:: Requirement ::
Pull out of the data below the stretch of lines bounded by the one containing "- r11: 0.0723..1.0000" and the one containing "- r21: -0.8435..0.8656", both bounds included, unchanged.

Dataset records
◆ ◆ ◆ ◆ ◆ ◆ ◆
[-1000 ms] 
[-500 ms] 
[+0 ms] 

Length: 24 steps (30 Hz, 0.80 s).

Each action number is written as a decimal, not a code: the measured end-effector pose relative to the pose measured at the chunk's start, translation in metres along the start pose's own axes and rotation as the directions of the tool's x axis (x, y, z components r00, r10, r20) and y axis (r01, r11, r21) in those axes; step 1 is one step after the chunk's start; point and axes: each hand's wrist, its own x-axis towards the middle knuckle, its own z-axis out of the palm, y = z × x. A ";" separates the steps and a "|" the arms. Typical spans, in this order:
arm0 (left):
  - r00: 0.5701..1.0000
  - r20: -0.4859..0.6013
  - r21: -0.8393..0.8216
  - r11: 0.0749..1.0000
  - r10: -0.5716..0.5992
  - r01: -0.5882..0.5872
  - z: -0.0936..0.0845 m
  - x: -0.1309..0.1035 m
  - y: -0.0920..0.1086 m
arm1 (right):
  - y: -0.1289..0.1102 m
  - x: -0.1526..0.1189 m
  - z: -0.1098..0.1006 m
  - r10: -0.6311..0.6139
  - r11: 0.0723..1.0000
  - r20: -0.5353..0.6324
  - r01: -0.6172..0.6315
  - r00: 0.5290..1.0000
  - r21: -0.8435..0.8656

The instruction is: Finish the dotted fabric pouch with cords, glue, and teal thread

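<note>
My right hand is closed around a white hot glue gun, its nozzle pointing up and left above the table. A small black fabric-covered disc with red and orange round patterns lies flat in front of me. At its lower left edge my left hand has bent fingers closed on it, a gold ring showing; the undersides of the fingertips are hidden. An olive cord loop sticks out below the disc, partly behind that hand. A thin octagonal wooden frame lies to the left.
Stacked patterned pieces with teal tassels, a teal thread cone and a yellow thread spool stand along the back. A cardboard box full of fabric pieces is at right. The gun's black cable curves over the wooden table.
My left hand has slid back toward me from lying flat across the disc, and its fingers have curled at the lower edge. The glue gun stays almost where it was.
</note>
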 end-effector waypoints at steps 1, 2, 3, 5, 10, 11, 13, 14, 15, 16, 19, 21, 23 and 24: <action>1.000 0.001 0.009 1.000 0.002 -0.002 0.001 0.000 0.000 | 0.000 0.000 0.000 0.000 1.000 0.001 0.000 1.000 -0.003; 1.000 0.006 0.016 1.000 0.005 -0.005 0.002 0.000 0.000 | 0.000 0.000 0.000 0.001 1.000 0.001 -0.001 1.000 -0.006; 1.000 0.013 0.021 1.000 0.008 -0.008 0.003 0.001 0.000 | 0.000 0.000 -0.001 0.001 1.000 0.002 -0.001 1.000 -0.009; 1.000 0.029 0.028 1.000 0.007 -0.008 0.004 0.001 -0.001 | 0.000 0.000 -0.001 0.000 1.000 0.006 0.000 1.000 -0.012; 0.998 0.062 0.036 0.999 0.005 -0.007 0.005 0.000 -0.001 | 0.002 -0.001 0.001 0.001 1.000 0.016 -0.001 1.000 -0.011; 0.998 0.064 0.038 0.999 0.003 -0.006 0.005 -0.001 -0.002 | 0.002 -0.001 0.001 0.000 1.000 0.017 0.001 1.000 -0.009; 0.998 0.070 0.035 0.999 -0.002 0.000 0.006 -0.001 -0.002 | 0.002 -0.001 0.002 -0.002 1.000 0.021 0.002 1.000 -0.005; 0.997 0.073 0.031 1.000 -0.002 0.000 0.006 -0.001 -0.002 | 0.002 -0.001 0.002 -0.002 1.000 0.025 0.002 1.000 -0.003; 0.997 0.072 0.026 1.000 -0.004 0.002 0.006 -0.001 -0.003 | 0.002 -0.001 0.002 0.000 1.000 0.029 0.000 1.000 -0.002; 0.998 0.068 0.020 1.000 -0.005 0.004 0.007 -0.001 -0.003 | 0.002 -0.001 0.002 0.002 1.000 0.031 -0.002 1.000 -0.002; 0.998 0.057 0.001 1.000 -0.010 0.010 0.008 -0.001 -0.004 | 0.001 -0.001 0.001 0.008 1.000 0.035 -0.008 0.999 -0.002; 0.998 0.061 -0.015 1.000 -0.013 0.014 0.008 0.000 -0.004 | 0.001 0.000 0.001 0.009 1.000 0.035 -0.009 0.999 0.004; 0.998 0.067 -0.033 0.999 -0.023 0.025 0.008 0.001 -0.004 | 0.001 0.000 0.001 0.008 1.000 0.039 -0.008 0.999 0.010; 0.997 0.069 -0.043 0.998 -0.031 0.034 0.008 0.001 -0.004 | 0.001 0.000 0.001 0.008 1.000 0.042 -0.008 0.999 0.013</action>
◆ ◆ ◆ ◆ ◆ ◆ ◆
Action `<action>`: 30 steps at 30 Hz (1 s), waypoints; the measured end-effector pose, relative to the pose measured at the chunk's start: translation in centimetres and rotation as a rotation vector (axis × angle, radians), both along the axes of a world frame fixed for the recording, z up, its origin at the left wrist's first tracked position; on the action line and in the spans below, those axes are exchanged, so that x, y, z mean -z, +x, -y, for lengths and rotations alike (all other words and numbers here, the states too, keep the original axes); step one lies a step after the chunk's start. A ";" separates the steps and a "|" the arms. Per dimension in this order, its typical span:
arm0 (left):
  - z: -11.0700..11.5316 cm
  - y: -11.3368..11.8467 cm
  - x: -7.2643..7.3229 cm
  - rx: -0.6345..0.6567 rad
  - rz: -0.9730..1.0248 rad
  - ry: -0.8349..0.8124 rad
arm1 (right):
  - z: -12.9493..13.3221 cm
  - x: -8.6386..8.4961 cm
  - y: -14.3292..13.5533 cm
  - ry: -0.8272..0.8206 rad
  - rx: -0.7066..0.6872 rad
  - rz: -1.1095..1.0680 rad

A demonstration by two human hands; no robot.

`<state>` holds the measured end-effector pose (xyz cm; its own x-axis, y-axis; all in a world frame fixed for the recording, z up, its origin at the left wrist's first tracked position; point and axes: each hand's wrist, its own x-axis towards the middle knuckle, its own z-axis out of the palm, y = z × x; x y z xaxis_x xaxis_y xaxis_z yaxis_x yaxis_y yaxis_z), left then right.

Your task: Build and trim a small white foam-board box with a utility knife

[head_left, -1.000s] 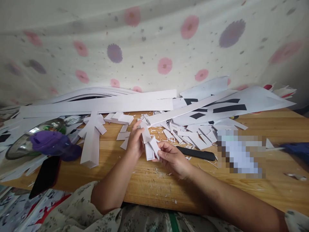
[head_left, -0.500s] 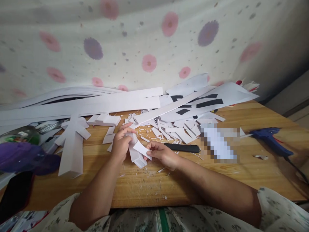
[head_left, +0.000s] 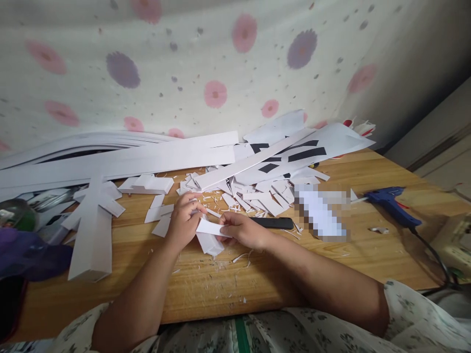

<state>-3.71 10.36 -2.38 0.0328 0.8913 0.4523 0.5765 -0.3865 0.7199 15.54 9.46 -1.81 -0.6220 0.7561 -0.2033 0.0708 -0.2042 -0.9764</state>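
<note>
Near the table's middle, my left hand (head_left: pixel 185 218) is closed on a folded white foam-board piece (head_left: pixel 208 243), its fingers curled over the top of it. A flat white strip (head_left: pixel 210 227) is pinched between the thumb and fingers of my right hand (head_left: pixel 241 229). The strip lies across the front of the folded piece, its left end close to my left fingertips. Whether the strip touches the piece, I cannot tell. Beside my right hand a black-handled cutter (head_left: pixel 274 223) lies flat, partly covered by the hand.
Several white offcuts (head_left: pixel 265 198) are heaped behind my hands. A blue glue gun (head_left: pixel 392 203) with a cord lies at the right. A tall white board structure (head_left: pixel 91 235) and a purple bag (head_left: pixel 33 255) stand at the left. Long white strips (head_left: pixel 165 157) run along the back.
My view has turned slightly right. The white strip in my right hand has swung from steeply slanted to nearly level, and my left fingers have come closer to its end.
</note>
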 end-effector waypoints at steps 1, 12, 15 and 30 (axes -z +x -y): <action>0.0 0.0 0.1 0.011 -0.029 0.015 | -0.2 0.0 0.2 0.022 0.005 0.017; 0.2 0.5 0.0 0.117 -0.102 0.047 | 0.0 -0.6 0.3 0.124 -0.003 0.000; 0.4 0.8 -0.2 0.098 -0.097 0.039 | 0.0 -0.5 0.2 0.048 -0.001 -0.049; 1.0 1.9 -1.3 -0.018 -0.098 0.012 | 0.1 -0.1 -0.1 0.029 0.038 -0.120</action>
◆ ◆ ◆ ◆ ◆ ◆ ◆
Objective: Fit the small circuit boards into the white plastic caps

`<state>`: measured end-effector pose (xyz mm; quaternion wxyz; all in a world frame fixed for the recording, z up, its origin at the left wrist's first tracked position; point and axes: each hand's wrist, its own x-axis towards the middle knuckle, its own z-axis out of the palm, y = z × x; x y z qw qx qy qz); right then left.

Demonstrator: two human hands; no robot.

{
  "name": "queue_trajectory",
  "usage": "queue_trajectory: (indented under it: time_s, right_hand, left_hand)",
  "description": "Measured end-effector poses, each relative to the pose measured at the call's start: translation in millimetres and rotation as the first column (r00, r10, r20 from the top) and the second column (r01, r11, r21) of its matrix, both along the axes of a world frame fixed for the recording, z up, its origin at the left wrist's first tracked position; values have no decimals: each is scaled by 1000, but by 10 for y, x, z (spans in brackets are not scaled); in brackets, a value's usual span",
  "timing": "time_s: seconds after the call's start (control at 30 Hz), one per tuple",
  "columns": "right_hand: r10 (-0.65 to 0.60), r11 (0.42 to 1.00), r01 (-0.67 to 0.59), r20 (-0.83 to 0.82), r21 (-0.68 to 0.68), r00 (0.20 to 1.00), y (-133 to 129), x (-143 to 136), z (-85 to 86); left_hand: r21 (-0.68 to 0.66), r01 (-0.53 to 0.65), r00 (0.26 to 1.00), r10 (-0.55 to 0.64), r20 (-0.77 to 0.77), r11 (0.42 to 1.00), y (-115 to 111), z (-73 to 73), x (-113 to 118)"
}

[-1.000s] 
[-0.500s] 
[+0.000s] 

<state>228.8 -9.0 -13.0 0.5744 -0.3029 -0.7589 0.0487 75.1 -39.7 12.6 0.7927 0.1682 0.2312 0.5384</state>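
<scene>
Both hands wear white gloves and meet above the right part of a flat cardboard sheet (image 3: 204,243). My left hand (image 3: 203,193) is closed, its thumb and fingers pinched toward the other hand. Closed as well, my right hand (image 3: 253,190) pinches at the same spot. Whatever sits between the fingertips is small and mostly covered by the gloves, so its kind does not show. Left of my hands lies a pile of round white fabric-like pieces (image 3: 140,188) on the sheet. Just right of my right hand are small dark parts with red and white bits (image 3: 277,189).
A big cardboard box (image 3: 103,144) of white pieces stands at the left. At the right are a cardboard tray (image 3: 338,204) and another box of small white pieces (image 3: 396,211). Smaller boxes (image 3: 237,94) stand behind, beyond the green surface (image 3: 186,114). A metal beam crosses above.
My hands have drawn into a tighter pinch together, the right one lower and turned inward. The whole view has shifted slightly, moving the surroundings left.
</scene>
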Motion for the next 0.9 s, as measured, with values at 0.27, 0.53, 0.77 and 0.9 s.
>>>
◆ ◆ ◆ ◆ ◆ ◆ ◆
:: Task result ::
  - r11: 0.0723..1.0000
  - r20: -0.5353..0.6324
  - r01: -0.6172..0.6315
  - r00: 0.5290..1.0000
  - r21: -0.8435..0.8656

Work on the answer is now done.